Niet wetend wat het lot van Čučković was, stuurden de Itter-gevangenen een tweede afgezant, de kok Andreas Krobot. Hij ontmoette Maj. Sepp Gangl, een Wehrmacht officier die de nazi zaak had opgegeven en een kleine groep Duitse soldaten leidde. Gangl maakte vervolgens contact met Capt. Jack C. Lee, Jr., een Amerikaanse tankcommandant, en de twee officieren bezochten heimelijk het kasteel en verkenden het. Terug bij zijn eenheid, organiseerde Lee een reddingsteam, maar geen andere tank dan die van Lee haalde het terug naar het kasteel.

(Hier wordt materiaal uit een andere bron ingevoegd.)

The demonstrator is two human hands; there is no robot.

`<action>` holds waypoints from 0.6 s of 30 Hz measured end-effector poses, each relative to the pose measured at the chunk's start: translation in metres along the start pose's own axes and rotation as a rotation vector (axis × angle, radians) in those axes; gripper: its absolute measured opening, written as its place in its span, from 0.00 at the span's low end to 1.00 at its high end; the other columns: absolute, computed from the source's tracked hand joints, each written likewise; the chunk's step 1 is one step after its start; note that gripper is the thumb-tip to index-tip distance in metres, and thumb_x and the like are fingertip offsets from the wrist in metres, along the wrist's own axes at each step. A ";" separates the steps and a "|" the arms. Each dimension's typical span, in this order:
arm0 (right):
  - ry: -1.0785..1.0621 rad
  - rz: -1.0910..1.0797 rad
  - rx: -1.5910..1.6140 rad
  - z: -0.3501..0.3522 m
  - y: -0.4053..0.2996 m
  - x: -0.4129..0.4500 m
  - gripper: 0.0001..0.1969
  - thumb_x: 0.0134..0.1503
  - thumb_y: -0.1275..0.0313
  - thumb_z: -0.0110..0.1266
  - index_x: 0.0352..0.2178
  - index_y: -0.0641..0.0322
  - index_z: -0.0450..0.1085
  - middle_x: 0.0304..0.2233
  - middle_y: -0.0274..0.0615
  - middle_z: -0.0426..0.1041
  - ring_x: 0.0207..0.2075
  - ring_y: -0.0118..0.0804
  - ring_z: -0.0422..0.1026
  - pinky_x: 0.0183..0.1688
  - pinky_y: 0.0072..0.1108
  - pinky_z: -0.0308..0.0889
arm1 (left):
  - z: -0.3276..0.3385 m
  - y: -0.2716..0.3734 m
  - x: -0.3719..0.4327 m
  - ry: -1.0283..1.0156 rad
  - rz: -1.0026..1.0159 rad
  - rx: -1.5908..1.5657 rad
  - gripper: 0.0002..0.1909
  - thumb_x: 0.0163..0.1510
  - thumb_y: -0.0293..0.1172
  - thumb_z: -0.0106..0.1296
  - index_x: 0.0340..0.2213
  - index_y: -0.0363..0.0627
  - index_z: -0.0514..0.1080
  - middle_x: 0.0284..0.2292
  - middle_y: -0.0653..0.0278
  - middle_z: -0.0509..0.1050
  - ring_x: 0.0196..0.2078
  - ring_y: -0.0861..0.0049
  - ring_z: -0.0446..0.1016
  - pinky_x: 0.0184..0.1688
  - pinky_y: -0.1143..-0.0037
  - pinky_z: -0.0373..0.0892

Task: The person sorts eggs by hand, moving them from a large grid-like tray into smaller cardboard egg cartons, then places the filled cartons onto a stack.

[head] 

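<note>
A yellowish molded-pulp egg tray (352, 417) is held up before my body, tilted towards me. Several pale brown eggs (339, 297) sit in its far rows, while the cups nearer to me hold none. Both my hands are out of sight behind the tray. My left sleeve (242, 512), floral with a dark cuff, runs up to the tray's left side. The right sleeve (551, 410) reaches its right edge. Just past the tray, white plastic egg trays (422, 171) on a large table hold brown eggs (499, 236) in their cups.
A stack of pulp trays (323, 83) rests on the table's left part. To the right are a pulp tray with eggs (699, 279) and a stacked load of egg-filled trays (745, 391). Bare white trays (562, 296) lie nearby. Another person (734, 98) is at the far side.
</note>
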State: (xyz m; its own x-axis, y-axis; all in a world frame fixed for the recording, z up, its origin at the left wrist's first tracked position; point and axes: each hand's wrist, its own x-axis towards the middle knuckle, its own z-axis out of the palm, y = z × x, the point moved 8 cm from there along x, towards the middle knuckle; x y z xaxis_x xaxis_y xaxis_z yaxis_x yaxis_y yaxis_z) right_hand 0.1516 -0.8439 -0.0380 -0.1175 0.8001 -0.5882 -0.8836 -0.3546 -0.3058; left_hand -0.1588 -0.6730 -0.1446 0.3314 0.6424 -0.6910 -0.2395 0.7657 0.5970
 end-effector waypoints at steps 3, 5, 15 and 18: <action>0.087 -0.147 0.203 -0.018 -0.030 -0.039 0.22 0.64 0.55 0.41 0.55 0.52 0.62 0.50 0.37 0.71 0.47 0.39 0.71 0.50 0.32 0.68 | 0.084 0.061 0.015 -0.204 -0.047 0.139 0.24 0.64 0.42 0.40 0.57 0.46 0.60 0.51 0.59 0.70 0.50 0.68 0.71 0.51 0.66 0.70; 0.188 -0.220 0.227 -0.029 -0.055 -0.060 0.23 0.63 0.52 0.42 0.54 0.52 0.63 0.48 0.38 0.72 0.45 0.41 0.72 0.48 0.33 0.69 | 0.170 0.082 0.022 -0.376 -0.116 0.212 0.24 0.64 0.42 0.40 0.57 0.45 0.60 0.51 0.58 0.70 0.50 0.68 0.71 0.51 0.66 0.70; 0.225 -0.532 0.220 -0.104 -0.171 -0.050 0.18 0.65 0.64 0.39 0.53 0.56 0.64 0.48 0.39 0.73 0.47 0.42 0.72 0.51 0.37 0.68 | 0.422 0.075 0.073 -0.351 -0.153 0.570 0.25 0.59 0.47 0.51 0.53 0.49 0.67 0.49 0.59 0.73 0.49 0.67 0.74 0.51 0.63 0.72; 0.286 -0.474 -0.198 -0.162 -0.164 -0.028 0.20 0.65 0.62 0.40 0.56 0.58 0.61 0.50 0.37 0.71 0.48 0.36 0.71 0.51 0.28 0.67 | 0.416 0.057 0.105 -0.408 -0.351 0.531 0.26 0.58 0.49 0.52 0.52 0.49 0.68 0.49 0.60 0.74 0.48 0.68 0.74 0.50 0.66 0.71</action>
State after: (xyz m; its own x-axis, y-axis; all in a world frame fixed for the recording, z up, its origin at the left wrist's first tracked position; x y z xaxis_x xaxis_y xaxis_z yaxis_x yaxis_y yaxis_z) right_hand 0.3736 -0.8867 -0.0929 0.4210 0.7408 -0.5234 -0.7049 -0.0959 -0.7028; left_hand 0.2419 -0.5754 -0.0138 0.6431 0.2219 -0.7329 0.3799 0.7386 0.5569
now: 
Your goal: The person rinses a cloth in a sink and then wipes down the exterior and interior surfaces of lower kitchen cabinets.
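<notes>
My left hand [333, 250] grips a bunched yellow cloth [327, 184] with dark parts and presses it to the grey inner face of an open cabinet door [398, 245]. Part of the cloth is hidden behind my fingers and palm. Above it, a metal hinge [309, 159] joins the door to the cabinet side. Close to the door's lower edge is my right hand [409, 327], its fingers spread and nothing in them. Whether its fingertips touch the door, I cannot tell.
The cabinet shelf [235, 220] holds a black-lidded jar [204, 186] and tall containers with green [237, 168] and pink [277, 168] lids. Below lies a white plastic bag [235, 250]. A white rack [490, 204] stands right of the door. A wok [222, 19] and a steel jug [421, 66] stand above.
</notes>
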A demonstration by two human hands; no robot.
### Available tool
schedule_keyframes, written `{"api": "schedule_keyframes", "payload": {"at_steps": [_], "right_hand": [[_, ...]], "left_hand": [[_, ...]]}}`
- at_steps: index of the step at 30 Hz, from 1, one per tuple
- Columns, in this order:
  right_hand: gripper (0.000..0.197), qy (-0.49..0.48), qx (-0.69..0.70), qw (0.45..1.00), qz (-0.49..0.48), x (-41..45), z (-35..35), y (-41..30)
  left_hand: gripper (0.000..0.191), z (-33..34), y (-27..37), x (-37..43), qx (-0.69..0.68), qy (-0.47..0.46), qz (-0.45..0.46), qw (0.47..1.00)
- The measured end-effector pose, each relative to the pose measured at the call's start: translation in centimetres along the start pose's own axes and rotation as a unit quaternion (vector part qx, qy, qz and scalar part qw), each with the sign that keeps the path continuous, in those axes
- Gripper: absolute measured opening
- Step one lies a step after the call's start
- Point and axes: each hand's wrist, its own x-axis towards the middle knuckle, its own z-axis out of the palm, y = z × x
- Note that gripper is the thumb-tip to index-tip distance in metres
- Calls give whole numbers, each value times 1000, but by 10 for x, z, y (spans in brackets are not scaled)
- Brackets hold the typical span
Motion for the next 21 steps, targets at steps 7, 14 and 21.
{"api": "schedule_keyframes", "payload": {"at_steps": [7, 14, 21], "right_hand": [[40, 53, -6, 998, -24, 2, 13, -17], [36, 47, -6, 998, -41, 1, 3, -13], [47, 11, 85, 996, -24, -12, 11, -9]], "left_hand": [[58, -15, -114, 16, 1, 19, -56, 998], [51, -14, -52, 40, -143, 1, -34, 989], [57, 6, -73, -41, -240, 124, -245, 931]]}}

De leiding nemend over de kasteelverdediging, bereidde Lee zich voor om een belegering te weerstaan. Zijn kleine groep vertrouwde op de hulp van Gangl’s mannen en van Kapitein Kurt-Siegfried Schrader, een Waffen-SS officier die, net als Gangl, het nazisme was gaan verwerpen. De verwachte aanval van de Waffen-SS kwam op de ochtend van 5 mei 1945. Sommige gevangenen hielpen bij de verdediging van het kasteel, met kleine wapens die door hun bewakers waren achtergelaten. Waffen-SS aanvallers schoten Gangl dood, vernielden Lee’s tank en beschadigden de kasteelmuren. Toen de munitie van de verdedigers bijna op was, arriveerde een colonne tanks, georganiseerd door Kramers, uiteindelijk in de middag en verdeelde de aanvallers. Lee werd uiteindelijk onderscheiden met het Distinguished Service Cross voor zijn heldenmoed.